The Prime Minister said developing countries are being held to ransom because the rich countries are not entirely dependent on us for raw materials for their industry.

“They have a choice of sources and they control the market and the prices. They do not really care whether we buy their products or not because their markets are mainly among the rich countries,” Dr Mahathir said.

He said the developed world is cheating the poor ones because they invent and produce their own raw materials in order to compete with our natural products.

For instance, he said, rubber is displaced by synthetics, tin by plastics, glass, paper, aluminium and numerous other packaging materials and now they have genetically modified products such as soya bean oil to oust palm oil from the market.
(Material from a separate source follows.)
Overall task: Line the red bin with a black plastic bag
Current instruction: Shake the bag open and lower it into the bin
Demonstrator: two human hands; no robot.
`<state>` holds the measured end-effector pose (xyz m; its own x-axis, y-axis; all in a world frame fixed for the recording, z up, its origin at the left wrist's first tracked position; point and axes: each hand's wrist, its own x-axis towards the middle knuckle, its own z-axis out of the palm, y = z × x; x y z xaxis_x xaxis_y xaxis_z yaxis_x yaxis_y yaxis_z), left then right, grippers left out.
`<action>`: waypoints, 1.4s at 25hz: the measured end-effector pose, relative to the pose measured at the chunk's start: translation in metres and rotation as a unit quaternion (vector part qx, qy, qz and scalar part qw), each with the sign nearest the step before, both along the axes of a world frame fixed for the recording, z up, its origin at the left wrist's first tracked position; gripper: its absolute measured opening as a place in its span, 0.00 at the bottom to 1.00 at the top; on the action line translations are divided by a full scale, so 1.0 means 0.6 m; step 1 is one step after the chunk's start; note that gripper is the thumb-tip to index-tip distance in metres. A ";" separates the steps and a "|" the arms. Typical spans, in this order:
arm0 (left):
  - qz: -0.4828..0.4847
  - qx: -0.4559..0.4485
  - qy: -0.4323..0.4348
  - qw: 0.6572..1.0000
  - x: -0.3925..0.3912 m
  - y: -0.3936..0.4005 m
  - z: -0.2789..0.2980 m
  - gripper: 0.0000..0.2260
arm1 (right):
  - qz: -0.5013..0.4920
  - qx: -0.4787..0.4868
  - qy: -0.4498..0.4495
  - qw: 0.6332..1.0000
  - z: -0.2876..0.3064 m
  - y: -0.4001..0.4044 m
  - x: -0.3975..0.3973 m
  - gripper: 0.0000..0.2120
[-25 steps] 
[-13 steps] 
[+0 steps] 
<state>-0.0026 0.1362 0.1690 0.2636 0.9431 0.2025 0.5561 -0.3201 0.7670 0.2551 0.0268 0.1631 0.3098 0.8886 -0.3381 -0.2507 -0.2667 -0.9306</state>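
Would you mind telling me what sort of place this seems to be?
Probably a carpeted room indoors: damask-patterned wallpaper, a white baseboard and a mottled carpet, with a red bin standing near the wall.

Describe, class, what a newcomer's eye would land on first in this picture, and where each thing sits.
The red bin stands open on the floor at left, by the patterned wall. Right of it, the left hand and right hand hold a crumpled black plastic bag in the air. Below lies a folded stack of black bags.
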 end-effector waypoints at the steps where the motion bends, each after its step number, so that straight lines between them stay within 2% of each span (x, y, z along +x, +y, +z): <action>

“Genetic modification is going to impoverish further the agro wealth of poor countries,” the Malaysian leader warned. He, therefore, urged developing countries to stand united and fight what he called “economic terrorism being unleashed by the developed countries.

“Now we are being pressed to swallow globalisation and free market,” he said, adding that “these are the people who are supposed to bring us prosperity, who are going to discipline us and ensure that we have high moral standards. It is a big laugh”.

He accused the international media of and the governments of the liberalised world for working hard to destabilise and undermine governments which are stable or remain in power for long, even if they are democratically-elected and are above board.

The theme for the four-day dialogue is “social cohesion in fighting economic terrorism”.